Burns and her fellow students were able to communicate through gestures as simple as a hug. And it brought to mind a treasured memory when she was teaching an English class and got to share her favorite Bible verse (John 15:5):
I am the vine; you are the branches. If you remain in Me and I in you, you will bear much fruit; apart from Me you can do nothing.
“It was kind of a full-circle moment for me because I remember when I first learned that verse, being in church at a pretty young age. Being able to share that with others now that I’m 20, I think was just a really beautiful thing,” she said.
That sort of message rang true for Burns and the other GCU students who went on mission trips this summer. Everywhere they went – Africa, Asia, Central America – they could feel God’s presence on a global scale.
“God is the same everywhere, and He doesn’t change whether you’re in the United States or in different countries,” Burns said. “It was worth it because it just showed me how much God’s love is universal.”
It opened their eyes
Junior Morgan McIntire had a similar experience on the other side of the world. McIntire and her group traveled to Cambodia and Thailand and were exposed to things that were inspiring and things that were hard to witness.
Destiny Rescue, a nonprofit focused on trying to end child trafficking and sexual exploitation, organized the trip and opened students’ eyes to the severity of the problem. One of their stops was in Bangkok, home to several large red-light districts, and what McIntire and her team saw put knots in their stomachs.

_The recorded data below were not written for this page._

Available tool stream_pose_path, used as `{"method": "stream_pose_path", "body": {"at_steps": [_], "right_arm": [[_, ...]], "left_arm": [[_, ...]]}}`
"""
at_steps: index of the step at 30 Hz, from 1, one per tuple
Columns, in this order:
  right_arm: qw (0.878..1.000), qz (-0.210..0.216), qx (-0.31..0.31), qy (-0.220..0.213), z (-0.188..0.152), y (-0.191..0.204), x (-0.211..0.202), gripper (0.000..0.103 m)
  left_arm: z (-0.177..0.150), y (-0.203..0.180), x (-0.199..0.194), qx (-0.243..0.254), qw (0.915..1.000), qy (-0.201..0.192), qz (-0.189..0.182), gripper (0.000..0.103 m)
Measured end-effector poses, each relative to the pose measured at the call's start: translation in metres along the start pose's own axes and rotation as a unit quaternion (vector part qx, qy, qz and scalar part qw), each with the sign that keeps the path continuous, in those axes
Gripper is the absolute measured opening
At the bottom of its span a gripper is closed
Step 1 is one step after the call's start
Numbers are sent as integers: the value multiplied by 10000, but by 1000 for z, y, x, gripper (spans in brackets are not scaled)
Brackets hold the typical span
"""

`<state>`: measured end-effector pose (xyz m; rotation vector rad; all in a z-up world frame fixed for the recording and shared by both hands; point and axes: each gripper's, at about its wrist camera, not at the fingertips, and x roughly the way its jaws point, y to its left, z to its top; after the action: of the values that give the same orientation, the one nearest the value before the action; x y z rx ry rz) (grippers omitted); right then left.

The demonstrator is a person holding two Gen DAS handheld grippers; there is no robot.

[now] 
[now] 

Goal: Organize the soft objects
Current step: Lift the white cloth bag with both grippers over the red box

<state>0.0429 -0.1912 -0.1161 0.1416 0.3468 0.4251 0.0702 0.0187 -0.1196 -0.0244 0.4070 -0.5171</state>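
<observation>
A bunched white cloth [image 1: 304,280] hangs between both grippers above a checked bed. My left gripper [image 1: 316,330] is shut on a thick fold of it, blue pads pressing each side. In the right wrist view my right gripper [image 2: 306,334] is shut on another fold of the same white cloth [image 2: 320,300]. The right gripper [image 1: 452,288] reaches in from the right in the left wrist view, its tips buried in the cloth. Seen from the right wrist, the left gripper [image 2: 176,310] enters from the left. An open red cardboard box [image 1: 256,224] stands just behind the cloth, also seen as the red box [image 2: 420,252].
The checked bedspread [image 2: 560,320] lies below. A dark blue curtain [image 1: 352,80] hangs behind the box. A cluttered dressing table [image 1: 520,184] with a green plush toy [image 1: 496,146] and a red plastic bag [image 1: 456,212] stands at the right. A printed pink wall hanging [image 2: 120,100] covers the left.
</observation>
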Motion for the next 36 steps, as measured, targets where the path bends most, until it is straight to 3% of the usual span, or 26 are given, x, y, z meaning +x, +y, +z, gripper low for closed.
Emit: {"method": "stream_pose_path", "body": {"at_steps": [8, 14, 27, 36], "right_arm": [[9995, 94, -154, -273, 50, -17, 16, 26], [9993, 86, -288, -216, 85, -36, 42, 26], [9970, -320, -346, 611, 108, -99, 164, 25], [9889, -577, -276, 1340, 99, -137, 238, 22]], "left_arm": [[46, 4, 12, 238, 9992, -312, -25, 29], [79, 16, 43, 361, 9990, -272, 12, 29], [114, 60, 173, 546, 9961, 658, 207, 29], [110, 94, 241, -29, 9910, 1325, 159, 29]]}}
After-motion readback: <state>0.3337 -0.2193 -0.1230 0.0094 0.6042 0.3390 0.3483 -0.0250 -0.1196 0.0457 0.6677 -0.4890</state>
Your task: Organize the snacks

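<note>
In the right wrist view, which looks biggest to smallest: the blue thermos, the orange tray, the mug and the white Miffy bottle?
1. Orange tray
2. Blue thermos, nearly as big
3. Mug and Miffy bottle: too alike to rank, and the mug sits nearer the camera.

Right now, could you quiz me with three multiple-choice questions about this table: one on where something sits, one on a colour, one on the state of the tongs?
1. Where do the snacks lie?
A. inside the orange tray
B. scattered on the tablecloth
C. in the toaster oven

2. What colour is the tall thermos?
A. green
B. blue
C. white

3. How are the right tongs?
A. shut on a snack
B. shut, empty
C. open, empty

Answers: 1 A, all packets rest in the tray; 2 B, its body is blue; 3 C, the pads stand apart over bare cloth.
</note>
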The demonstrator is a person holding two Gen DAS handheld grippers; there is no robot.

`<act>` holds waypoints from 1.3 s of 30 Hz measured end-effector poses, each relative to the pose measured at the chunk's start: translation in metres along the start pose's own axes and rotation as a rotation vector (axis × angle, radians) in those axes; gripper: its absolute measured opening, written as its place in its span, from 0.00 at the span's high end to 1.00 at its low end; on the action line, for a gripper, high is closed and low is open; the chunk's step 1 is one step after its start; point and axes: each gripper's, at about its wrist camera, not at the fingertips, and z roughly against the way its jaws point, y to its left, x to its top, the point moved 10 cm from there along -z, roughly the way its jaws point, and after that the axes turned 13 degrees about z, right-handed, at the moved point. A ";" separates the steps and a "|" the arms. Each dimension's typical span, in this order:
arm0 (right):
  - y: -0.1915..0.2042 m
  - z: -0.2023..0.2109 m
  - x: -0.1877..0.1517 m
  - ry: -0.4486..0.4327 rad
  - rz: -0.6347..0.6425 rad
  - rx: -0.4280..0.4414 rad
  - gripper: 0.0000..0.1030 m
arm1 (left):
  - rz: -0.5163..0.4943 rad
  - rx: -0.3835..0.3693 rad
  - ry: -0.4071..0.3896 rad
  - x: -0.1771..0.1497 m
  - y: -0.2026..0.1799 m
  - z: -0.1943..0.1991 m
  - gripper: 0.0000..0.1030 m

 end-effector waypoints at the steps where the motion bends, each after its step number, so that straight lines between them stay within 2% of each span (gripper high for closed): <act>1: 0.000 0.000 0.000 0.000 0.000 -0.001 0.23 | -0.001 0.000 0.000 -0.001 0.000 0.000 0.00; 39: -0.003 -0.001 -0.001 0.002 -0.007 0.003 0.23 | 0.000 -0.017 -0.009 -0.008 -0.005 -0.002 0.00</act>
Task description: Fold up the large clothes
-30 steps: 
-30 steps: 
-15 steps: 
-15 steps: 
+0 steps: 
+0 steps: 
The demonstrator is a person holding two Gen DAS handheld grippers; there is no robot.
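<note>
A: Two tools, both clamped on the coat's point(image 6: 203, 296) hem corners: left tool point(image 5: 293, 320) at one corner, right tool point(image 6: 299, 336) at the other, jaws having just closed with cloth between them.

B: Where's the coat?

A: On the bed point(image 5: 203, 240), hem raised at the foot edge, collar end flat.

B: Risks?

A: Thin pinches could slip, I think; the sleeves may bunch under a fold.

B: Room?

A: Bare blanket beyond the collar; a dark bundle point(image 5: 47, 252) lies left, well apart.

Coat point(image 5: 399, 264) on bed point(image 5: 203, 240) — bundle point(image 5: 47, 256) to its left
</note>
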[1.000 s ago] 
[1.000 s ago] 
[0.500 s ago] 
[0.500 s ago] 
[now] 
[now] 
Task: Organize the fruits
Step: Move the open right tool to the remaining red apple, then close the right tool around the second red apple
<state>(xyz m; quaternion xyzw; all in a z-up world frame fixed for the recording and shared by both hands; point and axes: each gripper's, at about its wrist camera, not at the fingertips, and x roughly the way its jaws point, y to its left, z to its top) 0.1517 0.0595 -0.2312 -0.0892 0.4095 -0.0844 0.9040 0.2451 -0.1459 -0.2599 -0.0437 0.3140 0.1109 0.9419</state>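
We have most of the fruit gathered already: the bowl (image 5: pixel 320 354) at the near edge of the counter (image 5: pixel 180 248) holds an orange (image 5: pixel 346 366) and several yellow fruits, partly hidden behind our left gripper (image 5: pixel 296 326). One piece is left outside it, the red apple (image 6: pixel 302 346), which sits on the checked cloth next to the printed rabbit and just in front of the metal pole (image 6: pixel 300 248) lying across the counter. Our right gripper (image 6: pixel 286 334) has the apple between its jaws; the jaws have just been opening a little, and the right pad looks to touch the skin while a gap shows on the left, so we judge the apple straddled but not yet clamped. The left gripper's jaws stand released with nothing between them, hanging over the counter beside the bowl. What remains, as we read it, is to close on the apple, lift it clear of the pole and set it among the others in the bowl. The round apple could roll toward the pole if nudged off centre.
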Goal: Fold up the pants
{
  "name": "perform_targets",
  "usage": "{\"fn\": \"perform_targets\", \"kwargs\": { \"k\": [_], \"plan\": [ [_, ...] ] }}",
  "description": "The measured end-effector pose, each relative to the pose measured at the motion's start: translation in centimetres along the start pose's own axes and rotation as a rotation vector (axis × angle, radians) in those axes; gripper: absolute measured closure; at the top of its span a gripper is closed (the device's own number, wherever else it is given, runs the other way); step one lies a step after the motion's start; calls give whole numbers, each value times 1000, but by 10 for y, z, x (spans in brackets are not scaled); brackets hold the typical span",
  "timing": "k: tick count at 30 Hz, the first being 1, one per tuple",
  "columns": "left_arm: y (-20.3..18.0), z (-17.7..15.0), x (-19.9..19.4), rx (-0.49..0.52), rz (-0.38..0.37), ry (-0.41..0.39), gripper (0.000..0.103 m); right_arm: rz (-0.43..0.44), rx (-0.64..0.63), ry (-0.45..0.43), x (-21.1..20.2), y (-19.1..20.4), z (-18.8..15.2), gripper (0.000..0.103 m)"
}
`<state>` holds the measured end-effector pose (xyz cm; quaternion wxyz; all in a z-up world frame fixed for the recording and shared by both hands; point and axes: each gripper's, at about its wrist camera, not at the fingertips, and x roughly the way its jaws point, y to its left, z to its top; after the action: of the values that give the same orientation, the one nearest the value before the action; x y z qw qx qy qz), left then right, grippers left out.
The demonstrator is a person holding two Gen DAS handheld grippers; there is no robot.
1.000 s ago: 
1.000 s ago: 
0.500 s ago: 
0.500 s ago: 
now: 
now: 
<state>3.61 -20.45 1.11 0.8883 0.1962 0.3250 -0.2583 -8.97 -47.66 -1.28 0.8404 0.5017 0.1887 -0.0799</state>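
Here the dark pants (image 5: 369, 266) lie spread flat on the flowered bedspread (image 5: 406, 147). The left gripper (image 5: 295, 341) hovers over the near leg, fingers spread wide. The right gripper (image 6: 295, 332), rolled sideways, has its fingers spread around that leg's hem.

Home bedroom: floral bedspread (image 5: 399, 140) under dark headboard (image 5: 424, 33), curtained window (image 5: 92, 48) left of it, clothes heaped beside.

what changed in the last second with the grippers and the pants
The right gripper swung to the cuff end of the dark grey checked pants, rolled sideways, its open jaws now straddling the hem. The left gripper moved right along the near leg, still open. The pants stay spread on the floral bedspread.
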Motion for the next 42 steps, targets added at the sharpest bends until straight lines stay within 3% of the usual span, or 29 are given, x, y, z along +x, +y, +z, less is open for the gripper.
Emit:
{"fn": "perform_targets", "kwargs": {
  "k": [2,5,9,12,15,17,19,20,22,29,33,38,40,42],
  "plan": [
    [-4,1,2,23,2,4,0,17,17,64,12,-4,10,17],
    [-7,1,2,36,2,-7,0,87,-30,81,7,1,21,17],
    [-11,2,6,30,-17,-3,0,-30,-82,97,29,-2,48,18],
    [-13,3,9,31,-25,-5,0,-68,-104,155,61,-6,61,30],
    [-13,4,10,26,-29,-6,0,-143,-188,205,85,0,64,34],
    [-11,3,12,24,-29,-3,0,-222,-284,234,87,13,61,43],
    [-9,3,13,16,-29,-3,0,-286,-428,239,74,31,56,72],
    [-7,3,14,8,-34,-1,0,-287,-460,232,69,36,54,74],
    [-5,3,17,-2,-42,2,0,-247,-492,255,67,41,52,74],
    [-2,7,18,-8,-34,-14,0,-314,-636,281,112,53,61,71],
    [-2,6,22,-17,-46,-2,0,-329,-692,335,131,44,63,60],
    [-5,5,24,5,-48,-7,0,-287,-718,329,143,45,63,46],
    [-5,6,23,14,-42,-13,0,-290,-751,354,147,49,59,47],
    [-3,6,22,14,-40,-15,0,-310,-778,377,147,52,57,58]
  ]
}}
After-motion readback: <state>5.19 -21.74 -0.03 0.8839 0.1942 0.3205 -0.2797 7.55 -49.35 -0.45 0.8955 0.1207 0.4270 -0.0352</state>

“It’s so hard to just walk by these bars and see girls half naked that look your age or younger and you know what’s going on,” she said. “Just having that pre-awareness going into it of like, ‘This is what’s happening, this is what these girls are doing, this is what these girls are put through,’ and then walking through it and seeing it is super hard.” Yet through it all, McIntire still was able to find God’s love through the work being done in a rescue home in Cambodia.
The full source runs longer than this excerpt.